**TASK BRIEF:**
Only some lines are wanted. Transcribe, exactly, the lines below from the line with "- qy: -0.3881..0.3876" up to and including the line with "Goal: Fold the".

+-------+

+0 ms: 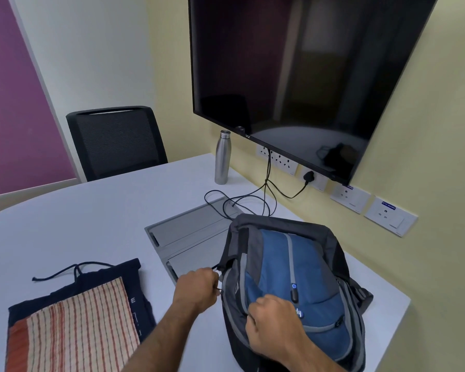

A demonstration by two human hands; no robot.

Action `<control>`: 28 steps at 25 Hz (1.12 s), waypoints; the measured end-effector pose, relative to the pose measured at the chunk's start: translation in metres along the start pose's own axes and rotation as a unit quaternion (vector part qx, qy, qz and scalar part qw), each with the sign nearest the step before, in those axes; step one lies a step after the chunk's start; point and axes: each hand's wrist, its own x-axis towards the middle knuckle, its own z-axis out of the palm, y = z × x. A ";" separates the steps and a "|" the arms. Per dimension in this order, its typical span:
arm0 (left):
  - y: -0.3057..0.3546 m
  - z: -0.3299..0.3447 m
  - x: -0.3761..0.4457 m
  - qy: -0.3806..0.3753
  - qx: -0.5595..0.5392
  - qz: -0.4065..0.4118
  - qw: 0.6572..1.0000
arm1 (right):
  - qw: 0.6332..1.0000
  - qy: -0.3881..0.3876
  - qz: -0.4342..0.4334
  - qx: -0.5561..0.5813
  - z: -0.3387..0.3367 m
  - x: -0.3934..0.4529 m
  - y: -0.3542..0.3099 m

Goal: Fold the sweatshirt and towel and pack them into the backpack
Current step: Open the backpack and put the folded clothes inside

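A blue and grey backpack [287, 267] lies on the white table [91, 224] at the right. My left hand [196, 288] pinches a zipper pull at the backpack's left edge. My right hand [274, 320] grips the fabric along the zipper on the bag's front. At the lower left lies the folded dark navy sweatshirt [129, 275] with its drawstring loose. The folded striped beige and orange towel [75, 331] rests on top of it.
A steel bottle [222, 157] stands by the wall. Black cables [253, 200] run from wall sockets [277, 161] to a grey cable hatch [188, 234] in the table, just behind the backpack. A dark wall screen [306, 71] hangs above. A black chair [116, 140] stands at the far side.
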 end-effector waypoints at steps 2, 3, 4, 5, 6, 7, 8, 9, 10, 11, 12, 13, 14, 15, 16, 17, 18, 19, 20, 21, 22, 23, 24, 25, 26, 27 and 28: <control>0.004 0.002 0.016 0.002 0.017 0.004 1.000 | 1.000 0.010 -0.011 0.008 0.002 0.000 0.006; 0.005 0.002 0.024 0.003 0.025 0.005 1.000 | 1.000 0.014 -0.017 0.011 0.003 0.000 0.009; 0.005 0.004 0.031 0.005 0.031 0.007 0.999 | 1.000 0.018 -0.021 0.013 0.003 0.000 0.011; 0.005 0.006 0.037 0.006 0.035 0.007 0.999 | 0.999 0.024 -0.026 0.013 0.004 0.000 0.012; 0.005 0.009 0.043 0.006 0.038 0.008 0.999 | 0.999 0.031 -0.031 0.013 0.006 0.001 0.014; 0.004 0.011 0.048 0.005 0.041 0.007 0.999 | 0.999 0.037 -0.033 0.012 0.007 0.001 0.014; 0.004 0.013 0.053 0.007 0.041 0.006 0.999 | 0.998 0.042 -0.035 0.012 0.008 0.000 0.015; 0.004 0.015 0.058 0.009 0.041 0.002 0.999 | 0.998 0.047 -0.036 0.015 0.009 0.000 0.017; 0.005 0.018 0.063 0.014 0.041 -0.001 0.999 | 0.998 0.051 -0.038 0.019 0.012 0.000 0.018; 0.006 0.020 0.068 0.017 0.044 -0.006 0.999 | 0.997 0.056 -0.039 0.026 0.015 -0.001 0.020; 0.007 0.023 0.072 0.019 0.047 -0.012 0.999 | 0.997 0.058 -0.038 0.037 0.019 -0.002 0.022; 0.008 0.025 0.074 0.018 0.050 -0.021 0.998 | 0.996 0.060 -0.038 0.049 0.021 -0.003 0.024; 0.010 0.029 0.075 0.018 0.049 -0.031 0.998 | 0.996 0.059 -0.036 0.058 0.024 -0.004 0.026; 0.012 0.032 0.075 0.018 0.044 -0.041 0.998 | 0.996 0.058 -0.034 0.064 0.027 -0.004 0.027; 0.013 0.036 0.075 0.016 0.037 -0.051 0.998 | 0.996 0.053 -0.035 0.067 0.029 -0.004 0.028; 0.014 0.038 0.075 0.010 0.023 -0.061 0.998 | 0.996 0.047 -0.039 0.067 0.031 -0.005 0.028; 0.012 0.038 0.074 0.007 0.004 -0.071 0.997 | 0.996 0.039 -0.044 0.065 0.033 -0.005 0.027; 0.011 0.037 0.072 0.002 -0.014 -0.079 0.997 | 0.996 0.028 -0.049 0.062 0.033 -0.006 0.027; 0.009 0.035 0.070 0.002 -0.032 -0.085 0.996 | 0.997 0.014 -0.051 0.059 0.031 -0.006 0.026; 0.004 0.030 0.064 0.005 -0.046 -0.091 0.995 | 0.997 0.003 -0.052 0.055 0.029 -0.005 0.026; -0.001 0.026 0.057 0.014 -0.058 -0.095 0.994 | 0.997 -0.005 -0.049 0.053 0.026 -0.004 0.025; -0.009 0.022 0.048 0.027 -0.067 -0.103 0.992 | 0.997 -0.007 -0.046 0.055 0.023 -0.001 0.024; -0.019 0.018 0.037 0.041 -0.072 -0.114 0.990 | 0.997 -0.003 -0.043 0.066 0.021 0.005 0.023; -0.029 0.015 0.024 0.060 -0.076 -0.130 0.987 | 0.996 0.002 -0.040 0.081 0.020 0.011 0.021; -0.043 0.014 0.010 0.082 -0.080 -0.151 0.982 | 0.994 0.006 -0.043 0.101 0.020 0.021 0.017; -0.058 0.012 -0.005 0.102 -0.086 -0.172 0.976 | 0.991 0.006 -0.049 0.121 0.022 0.032 0.011; -0.072 0.012 -0.020 0.124 -0.088 -0.196 0.969 | 0.988 0.000 -0.056 0.144 0.025 0.044 0.004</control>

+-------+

**SOLUTION:**
  - qy: -0.3881..0.3876
  - qz: -0.4342..0.4334
  - qx: -0.5561..0.5813
  - z: -0.3387..0.3367 m
  - x: -0.3934..0.4529 m
  - y: -0.3542..0.3099 m

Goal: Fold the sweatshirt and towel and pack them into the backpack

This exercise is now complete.